Information.
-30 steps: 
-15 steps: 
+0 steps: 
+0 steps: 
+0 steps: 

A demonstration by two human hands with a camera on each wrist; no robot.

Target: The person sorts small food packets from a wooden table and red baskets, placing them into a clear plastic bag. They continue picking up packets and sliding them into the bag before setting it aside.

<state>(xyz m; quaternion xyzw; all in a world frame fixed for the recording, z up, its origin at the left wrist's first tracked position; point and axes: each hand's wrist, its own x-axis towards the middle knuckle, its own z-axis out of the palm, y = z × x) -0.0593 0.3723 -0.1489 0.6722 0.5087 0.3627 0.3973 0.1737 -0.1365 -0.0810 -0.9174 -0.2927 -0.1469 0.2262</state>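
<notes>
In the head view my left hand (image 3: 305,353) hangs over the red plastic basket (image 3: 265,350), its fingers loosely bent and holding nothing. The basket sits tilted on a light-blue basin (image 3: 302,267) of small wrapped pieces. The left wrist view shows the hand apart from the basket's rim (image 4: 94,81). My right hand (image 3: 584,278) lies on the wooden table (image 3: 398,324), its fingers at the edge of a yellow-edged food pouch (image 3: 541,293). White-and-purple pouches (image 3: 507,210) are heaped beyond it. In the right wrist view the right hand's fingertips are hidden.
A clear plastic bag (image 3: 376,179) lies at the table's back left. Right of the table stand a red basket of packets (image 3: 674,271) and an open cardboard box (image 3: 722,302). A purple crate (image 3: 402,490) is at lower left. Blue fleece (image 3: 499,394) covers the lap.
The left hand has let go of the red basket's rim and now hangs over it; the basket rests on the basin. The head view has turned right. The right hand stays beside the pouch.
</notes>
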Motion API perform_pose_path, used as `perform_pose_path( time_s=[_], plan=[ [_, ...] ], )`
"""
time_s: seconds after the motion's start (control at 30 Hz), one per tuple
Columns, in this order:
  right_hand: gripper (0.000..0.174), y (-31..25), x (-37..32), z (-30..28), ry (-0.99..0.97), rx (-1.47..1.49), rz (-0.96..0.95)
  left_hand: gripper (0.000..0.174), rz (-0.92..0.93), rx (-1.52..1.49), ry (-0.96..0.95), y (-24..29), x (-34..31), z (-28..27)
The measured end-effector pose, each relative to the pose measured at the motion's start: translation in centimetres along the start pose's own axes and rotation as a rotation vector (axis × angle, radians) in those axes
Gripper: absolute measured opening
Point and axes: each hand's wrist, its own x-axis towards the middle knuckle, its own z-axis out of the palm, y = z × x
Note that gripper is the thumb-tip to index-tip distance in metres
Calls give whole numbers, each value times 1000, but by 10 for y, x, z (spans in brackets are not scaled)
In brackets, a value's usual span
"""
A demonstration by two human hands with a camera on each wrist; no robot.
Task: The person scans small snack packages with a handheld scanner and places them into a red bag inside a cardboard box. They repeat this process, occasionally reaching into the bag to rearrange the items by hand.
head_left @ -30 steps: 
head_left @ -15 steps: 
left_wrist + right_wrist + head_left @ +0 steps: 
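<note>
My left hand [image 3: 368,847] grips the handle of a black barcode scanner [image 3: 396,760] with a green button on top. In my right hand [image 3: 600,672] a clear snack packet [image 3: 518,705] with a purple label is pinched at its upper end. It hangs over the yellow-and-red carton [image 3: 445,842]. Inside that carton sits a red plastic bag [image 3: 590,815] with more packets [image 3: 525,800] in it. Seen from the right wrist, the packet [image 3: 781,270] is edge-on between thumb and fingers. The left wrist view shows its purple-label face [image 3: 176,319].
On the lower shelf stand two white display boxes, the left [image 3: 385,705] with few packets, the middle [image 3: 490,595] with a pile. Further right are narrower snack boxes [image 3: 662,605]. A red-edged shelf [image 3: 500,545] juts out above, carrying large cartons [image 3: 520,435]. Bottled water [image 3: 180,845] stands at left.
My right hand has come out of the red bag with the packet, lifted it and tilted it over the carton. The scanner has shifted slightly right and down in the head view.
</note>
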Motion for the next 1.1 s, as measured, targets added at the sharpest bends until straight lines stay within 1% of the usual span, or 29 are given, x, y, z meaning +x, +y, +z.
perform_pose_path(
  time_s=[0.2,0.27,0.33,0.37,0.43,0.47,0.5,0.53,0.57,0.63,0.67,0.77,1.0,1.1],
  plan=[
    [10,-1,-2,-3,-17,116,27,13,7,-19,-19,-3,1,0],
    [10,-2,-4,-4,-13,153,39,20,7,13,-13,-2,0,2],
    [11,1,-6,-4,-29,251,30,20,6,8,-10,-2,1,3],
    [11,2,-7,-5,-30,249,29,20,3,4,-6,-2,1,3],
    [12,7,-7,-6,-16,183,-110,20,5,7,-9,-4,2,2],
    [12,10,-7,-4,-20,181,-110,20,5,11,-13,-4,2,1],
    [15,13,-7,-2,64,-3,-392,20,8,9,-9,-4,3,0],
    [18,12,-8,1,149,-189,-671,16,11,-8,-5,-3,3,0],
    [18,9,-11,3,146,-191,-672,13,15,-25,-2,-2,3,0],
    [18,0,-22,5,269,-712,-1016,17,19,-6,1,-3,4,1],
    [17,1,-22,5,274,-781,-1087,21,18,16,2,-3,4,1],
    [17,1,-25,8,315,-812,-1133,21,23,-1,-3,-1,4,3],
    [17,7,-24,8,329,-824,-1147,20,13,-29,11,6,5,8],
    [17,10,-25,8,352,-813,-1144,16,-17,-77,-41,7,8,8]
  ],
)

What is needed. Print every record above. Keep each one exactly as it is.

Task answer.
-30 steps: 
-15 steps: 
+0 steps: 
+0 steps: 
+0 steps: 

A demonstration by two human hands with a camera on each wrist; no robot.

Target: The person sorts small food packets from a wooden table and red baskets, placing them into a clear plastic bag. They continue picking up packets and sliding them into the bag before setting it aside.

<state>(xyz m; quaternion xyzw; all in a world frame fixed for the recording, z up, its origin at the left wrist's first tracked position; point and axes: each hand's wrist, its own x-axis towards the middle knuckle, its own z-axis out of the palm, y = z × x) -0.0593 0.3723 -0.1489 0.6722 0.5087 0.3627 0.3973 0.1737 -0.1365 -0.0810 -0.9174 -0.2927 -0.1469 0.2262</state>
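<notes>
In the head view my left hand (image 3: 305,353) hangs over the red plastic basket (image 3: 265,350), its fingers loosely bent and holding nothing. The basket sits tilted on a light-blue basin (image 3: 302,267) of small wrapped pieces. The left wrist view shows the hand apart from the basket's rim (image 4: 94,81). My right hand (image 3: 584,278) lies on the wooden table (image 3: 398,324), its fingers at the edge of a yellow-edged food pouch (image 3: 541,293). White-and-purple pouches (image 3: 507,210) are heaped beyond it. In the right wrist view the right hand's fingertips are hidden.
A clear plastic bag (image 3: 376,179) lies at the table's back left. Right of the table stand a red basket of packets (image 3: 674,271) and an open cardboard box (image 3: 722,302). A purple crate (image 3: 402,490) is at lower left. Blue fleece (image 3: 499,394) covers the lap.
The left hand has let go of the red basket's rim and now hangs over it; the basket rests on the basin. The head view has turned right. The right hand stays beside the pouch.
</notes>
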Motion API perform_pose_path, used as `perform_pose_path( time_s=[_], plan=[ [_, ...] ], )`
"""
time_s: seconds after the motion's start (control at 30 Hz), one per tuple
Columns, in this order:
  right_hand: gripper (0.000..0.174), y (-31..25), x (-37..32), z (-30..28), ry (-0.99..0.97), rx (-1.47..1.49), rz (-0.96..0.95)
  left_hand: gripper (0.000..0.174), rz (-0.92..0.93), rx (-1.52..1.49), ry (-0.96..0.95), y (-24..29), x (-34..31), z (-28..27)
The measured end-effector pose, each relative to the pose measured at the motion's start: translation in centimetres along the start pose's own axes and rotation as a rotation vector (axis × angle, radians) in those axes
Gripper: absolute measured opening
Point and axes: each hand's wrist, its own x-axis towards the middle knuckle, its own z-axis out of the palm, y = z × x
Note that gripper is the thumb-tip to index-tip distance in metres
Calls give whole numbers, each value times 1000, but by 10 for y, x, z (spans in brackets are not scaled)
In brackets, a value's usual span
"""
A demonstration by two human hands with a camera on each wrist; no robot.
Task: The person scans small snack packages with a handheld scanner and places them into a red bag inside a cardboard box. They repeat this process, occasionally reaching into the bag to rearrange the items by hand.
head_left @ -30 steps: 
head_left @ -15 steps: 
left_wrist + right_wrist + head_left @ +0 steps: 
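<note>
My left hand [image 3: 368,847] grips the handle of a black barcode scanner [image 3: 396,760] with a green button on top. In my right hand [image 3: 600,672] a clear snack packet [image 3: 518,705] with a purple label is pinched at its upper end. It hangs over the yellow-and-red carton [image 3: 445,842]. Inside that carton sits a red plastic bag [image 3: 590,815] with more packets [image 3: 525,800] in it. Seen from the right wrist, the packet [image 3: 781,270] is edge-on between thumb and fingers. The left wrist view shows its purple-label face [image 3: 176,319].
On the lower shelf stand two white display boxes, the left [image 3: 385,705] with few packets, the middle [image 3: 490,595] with a pile. Further right are narrower snack boxes [image 3: 662,605]. A red-edged shelf [image 3: 500,545] juts out above, carrying large cartons [image 3: 520,435]. Bottled water [image 3: 180,845] stands at left.
My right hand has come out of the red bag with the packet, lifted it and tilted it over the carton. The scanner has shifted slightly right and down in the head view.
</note>
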Motion for the next 1.1 s, as measured, targets added at the sharpest bends until straight lines stay within 1% of the usual span, or 29 are given, x, y, z meaning +x, +y, +z.
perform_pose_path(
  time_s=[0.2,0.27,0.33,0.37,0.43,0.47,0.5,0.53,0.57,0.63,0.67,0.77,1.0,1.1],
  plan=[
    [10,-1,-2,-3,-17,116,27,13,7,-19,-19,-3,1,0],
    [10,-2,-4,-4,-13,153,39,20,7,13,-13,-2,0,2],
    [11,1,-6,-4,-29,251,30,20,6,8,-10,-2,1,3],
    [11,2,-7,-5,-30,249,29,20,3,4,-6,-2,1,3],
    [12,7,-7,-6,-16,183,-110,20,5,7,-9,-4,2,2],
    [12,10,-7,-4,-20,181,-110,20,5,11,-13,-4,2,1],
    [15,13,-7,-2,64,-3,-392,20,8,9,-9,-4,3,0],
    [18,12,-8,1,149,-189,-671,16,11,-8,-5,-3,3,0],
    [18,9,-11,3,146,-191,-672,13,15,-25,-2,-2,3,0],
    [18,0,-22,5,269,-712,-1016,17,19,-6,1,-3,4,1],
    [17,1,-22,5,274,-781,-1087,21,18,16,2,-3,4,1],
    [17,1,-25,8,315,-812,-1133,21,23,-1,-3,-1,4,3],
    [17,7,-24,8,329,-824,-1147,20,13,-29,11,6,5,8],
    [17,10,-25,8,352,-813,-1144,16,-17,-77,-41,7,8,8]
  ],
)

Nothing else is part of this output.